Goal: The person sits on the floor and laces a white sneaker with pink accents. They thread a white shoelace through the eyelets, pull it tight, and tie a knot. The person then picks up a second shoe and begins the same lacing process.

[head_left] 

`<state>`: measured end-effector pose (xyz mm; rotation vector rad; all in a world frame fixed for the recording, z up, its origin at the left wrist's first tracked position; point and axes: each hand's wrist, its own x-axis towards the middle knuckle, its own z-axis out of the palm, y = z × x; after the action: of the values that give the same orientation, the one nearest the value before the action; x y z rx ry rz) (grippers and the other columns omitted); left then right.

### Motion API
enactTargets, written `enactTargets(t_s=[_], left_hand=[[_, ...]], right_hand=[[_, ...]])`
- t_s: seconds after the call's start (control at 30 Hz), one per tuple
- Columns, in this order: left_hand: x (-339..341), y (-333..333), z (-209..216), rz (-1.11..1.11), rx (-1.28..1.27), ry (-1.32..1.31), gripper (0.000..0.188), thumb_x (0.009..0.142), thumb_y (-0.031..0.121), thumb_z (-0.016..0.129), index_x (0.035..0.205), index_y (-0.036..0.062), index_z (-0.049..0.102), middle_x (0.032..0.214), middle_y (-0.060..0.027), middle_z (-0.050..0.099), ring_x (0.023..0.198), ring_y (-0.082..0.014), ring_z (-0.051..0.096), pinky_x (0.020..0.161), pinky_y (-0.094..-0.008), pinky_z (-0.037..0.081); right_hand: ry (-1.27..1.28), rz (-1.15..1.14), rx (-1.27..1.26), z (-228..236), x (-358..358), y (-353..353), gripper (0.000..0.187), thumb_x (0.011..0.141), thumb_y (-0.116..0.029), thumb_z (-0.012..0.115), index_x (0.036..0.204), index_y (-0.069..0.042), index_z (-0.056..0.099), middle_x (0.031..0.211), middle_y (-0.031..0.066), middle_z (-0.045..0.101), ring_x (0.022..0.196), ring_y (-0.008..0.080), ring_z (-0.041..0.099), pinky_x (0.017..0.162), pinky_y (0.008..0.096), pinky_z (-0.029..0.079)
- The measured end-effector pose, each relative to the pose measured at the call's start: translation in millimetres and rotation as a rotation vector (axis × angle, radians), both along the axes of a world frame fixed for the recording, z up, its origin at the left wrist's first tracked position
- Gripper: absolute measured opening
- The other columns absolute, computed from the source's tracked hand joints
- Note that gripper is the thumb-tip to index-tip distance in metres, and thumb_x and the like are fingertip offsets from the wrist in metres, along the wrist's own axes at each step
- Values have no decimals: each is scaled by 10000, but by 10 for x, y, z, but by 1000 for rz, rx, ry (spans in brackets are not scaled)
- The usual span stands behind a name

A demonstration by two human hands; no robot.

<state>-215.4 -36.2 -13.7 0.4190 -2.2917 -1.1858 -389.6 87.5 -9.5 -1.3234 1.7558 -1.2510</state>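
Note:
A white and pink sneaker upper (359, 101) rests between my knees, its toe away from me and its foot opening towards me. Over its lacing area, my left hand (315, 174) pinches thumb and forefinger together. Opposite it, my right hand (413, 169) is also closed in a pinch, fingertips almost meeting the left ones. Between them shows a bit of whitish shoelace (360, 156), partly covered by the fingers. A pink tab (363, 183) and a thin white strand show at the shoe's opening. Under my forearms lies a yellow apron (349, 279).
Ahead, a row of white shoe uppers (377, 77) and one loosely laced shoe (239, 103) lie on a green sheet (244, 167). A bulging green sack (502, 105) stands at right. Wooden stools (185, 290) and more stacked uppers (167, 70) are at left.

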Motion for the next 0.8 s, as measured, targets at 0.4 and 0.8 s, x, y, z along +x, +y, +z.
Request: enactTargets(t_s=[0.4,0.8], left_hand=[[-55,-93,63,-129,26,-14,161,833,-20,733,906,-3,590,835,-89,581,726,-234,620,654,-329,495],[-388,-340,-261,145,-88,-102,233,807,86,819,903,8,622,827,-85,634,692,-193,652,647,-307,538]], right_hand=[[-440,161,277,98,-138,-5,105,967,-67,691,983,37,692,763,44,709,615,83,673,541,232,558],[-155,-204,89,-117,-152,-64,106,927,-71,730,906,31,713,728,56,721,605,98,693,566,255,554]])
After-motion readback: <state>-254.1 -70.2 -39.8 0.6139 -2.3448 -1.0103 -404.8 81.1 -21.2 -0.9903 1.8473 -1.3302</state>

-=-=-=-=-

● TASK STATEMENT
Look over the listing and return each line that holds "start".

● WRITTEN REPLY
- t_s: seconds after the call's start (control at 30 Hz), one per tuple
- The measured end-effector pose, each relative to the pose measured at the call's start: translation in millimetres and rotation as a rotation vector (axis × angle, radians), both along the axes of a world frame fixed for the recording, z up, its origin at the left wrist's first tracked position

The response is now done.